Caught by the River

Kurt Jackson – Tree: Gwedhen

11th September 2011

Caught by the River contributor Kurt Jackson has a new exhibition at the Lemon Street Gallery in Truro, Cornwall running from now until October 8th.

Press release:

For the last few years Jackson has turned his attention to the tree population of Cornwall. Without the intention of producing an encyclopedic survey of these plants, he has aimed to celebrate and capture particular individuals familiar to him, as well as searching out certain infamous veterans and examples of some of the more characterful and maybe characteristic species.

Although not renowned for its tree cover, Cornwall has evolved a very particular population of trees whose form and distribution has been determined by the nature of the geography and the elements in this part of the world. Jackson has painted and drawn, etched and sculpted the wind-blasted thorns in the west; immersed himself in the depths of boggy willow carr and pristine ancient woodland; and explored the Cornish coasts and inlands for his subjects. This body of work includes the rarest tree in Britain and some of the oldest – trees planted by his family in their orchard, trees in blossom, in fruit, naked in winter. From small intimate studies to large expressive canvases, sketchbooks, sculptures and even a film, Jackson’s body of work is extensive.

To quote nature writer, reviewer and journalist Richard Mabey, “The forest is the great reservoir of life’s diversity; the touchstone by which we can understand our own origins; the generator of oxygen and regulator of climate. But in our psyches, as in painting, it is still an alien and mysterious presence. The forest has become our backdrop. Jackson has questioned this shortsighted, conventional perspective and sought to explore nature in more depth. Even through their modest elevation, Jackson’s woodland pictures challenge the grand, colonial tradition of prospect painting. These are landscapes seen literally from the grass roots. You are in the thicket, enmeshed with greenery. In his many pictures of Cornish lanes and streams the track invariably leads into the wood, not away from it, and you are reminded not so much of any other painter but of the Romantic poet John Clare. The start of his poem The Nightingale’s Nest captures the sense of wonder that draws the viewer into one of Jackson’s wooded landscapes. What is impressive is his painterly translation of the ecology of wild places. The pattern of light and shade, the thick impression of the paint, the sudden detonations of colour and embryonic forms echo the vitality and inventiveness of the natural processes they signify.” Philip Marsden, novelist and travel writer, after spending a day with Jackson, wrote, “A hawthorn stands alone above the spring. We glance at it. Then we find ourselves pausing, drawn in by its isolation and its wind-skewed shape. The more we look at it, the more expressive it becomes. On the branchless upwind side, the bark is polished, sheep-rubbed, the hairs still stuck in it. There is something animal-like in the shape of the boughs. They are not round in section but oblong, as if muscled. From the downwind side streams a great scarf of foliage, the fresh green leaves with the tinge of red still on them, and the white blooms, and the loose-hair strands of new growth waving above them. Jackson ducks in beneath the canopy. ‘Odd … you would expect at least one nest, being the only tree around. There’s none,’ he reflects. He stands back. Yet we remain there, caught by the spell of the tree, by the afternoon light on its boughs, by the twisted course of every branch that leads up from the bole until it is lost in the labyrinth.
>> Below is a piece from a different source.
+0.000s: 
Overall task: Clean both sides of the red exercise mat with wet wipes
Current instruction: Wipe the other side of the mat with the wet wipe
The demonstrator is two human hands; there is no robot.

“Now Jackson is clutching his sketchbook, scribbling the growth-tangled out across the page, talking, ‘There is an old hawthorn near Morvah. Over the hill there.’ He gestures with his chin to the south. ‘A few years back, I went there every week. I have still got those sketches, fifty-two images of the same tree. It’s like a flipbook or something. The tree is getting its clothes on, its flowers and fruit, then losing them again.’ He steps up and tears off a leaf and rubs it on the page: ‘I met a forestry man the other day.’ He is still drawing. ‘He said that some of these hawthorns have been around for four thousand years. They die back, spring up, die again and come back, but it’s all from the same root. Four thousand years!”
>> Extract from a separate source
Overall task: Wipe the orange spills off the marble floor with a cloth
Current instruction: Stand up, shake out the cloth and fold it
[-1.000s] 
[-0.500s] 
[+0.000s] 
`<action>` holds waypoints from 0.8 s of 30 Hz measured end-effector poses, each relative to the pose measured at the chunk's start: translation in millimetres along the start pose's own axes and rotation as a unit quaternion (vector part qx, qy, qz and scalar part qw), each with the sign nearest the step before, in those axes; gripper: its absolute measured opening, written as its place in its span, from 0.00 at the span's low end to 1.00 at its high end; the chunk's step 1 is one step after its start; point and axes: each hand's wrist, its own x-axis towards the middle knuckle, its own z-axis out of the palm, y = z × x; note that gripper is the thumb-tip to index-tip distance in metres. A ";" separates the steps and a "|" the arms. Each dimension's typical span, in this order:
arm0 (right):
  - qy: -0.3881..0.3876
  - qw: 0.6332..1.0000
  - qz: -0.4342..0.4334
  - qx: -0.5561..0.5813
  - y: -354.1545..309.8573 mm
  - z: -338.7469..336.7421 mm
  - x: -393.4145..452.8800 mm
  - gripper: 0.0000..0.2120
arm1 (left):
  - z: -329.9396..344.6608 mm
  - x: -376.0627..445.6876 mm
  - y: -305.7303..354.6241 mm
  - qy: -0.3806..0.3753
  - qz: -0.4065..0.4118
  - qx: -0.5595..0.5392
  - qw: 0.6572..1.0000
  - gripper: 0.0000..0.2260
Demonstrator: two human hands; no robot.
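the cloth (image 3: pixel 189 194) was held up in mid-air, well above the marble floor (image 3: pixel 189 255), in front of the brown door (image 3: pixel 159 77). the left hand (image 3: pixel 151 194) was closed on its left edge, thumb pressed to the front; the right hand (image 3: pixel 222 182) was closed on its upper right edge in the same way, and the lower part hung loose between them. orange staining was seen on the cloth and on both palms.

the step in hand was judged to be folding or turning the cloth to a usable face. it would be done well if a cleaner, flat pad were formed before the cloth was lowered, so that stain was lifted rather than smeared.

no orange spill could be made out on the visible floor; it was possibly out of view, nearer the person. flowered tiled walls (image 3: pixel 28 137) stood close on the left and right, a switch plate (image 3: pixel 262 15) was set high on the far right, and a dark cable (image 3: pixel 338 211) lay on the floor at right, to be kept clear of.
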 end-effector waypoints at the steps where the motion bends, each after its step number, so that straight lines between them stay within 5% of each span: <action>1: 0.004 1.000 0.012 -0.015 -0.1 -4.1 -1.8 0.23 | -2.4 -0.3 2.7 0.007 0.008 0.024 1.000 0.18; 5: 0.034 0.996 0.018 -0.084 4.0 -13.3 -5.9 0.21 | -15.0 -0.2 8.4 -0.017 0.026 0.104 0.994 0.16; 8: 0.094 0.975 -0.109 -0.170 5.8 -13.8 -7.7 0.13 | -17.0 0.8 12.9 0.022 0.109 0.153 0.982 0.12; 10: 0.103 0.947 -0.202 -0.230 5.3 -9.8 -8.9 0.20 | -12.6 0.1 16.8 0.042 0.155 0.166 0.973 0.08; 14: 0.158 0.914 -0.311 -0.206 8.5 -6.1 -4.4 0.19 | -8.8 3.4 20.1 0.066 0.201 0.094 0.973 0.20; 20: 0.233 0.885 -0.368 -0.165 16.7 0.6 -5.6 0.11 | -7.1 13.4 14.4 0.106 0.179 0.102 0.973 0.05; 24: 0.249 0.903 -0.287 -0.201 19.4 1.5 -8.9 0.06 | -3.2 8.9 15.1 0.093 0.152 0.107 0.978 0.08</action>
Described in The Financial Times as ‘one of Britain’s most compelling contemporary painters’, Kurt Jackson (b. 1961) has had a distinguished career spanning almost thirty years. An Oxbridge graduate in zoology, Jackson travelled widely before settling in Cornwall in 1984, both to immerse himself in the arts and become more involved in his commitment to the environment. His work embraces an extensive range of materials and techniques, including mixed media, large canvases, relief work, printmaking and sculpture. Jackson’s paintings are set in places that have been travelled to and explored regularly throughout his life and seen through the eyes of an artist with a deep and rich understanding of natural history and ecology, politics and environmental issues, maybe recording a time, a place and a way of life – a geography where past and present co-exist. He is an artist who is fascinated by both the world at his feet and the universe beyond the horizon. A dedication to and celebration of the environment is intrinsic to both his politics and his art, and a holistic involvement with his subjects provides the springboard for formal innovations. Jackson states, “Capturing a fleeting impression doesn’t interest me. In all my paintings the aim is to convey my feelings and sense of awareness in that particular environment.”